WHAT IS EXPECTED:
How many lines in the records below contain the word "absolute"? State only that number.

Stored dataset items
_ _ _ _ _ _ _

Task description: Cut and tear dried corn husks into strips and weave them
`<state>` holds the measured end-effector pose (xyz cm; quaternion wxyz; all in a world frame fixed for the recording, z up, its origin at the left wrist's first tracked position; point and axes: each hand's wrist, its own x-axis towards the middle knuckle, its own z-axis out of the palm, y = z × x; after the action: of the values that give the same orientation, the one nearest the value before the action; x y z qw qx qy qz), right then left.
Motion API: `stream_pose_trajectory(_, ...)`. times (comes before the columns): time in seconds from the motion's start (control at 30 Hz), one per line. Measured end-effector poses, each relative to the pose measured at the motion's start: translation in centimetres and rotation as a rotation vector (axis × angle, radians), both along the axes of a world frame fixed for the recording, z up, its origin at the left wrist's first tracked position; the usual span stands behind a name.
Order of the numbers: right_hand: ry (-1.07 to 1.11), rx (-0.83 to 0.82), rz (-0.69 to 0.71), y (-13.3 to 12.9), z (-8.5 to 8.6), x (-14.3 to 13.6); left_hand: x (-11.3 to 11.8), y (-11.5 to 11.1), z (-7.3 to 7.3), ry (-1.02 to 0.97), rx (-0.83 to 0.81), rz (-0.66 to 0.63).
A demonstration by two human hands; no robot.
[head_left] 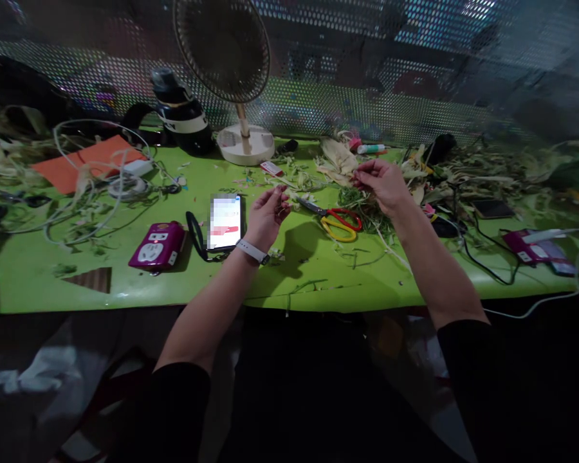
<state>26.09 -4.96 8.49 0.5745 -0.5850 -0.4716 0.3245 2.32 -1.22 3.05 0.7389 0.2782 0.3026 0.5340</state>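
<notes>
Yellow-and-red scissors (pixel 324 212) and lit phone (pixel 226 220) flank the left hand (pixel 266 217).

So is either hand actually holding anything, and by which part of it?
Can't tell: the left hand and right hand are curled, but anything pinched there is indistinct.

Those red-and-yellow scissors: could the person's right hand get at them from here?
Probably yes: the right hand is close by, and the scissors lie on the green table with nothing visible covering their handles.
</notes>
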Motion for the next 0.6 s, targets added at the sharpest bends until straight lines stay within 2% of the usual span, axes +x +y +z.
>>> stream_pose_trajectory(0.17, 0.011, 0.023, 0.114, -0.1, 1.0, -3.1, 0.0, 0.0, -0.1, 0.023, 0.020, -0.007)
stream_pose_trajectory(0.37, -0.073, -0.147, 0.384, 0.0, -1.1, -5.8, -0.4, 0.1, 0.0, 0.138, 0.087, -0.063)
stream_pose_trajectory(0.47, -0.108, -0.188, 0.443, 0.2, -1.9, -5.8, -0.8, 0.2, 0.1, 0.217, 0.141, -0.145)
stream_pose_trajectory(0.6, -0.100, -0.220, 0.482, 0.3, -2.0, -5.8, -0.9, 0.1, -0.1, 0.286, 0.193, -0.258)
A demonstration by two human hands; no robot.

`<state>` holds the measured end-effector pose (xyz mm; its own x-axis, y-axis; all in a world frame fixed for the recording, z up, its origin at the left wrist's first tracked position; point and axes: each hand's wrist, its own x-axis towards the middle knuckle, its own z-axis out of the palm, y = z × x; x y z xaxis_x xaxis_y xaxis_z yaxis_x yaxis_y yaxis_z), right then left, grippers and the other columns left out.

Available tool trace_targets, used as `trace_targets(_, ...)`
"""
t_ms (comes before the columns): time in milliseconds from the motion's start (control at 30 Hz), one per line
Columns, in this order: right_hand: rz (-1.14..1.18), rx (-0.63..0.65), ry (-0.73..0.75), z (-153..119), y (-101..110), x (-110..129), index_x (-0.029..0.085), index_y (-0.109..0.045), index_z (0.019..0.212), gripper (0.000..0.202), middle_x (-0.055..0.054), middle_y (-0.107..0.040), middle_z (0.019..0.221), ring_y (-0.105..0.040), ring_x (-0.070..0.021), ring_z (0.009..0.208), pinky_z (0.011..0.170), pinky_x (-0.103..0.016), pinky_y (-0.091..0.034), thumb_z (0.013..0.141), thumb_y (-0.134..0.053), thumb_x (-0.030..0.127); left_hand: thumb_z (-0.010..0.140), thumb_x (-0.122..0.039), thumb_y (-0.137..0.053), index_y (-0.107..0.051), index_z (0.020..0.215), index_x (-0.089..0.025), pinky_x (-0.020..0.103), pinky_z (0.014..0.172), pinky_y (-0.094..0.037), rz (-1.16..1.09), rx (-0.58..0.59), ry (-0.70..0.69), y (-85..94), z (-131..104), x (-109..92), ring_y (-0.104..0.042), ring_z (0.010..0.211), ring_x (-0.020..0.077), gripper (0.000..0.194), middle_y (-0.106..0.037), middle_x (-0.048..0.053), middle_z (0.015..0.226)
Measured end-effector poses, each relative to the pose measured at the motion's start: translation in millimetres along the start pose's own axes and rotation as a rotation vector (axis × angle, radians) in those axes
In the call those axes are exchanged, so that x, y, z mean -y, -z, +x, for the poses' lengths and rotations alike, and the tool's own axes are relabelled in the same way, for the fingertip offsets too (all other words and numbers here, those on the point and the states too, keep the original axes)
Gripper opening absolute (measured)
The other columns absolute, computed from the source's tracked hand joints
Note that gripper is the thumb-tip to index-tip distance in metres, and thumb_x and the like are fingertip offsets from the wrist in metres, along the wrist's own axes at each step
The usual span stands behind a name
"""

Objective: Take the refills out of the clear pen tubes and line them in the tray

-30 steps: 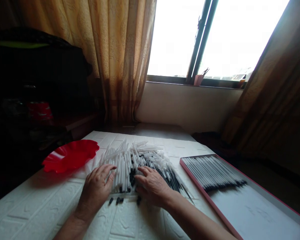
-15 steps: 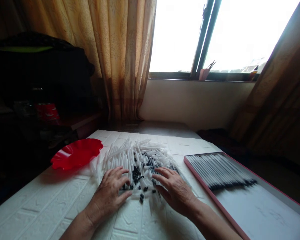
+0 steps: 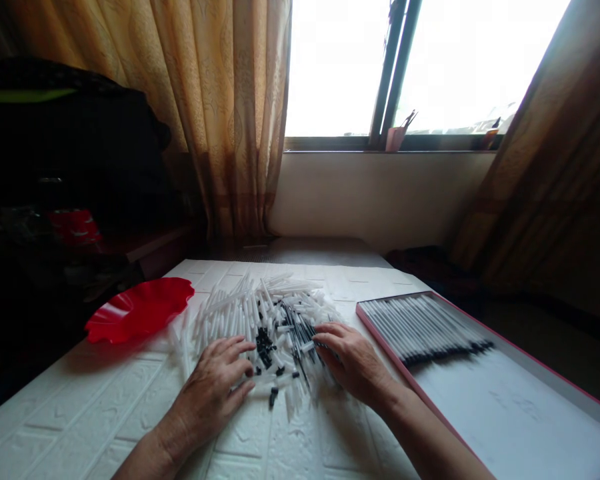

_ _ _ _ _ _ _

RESULT OF THIS TASK:
2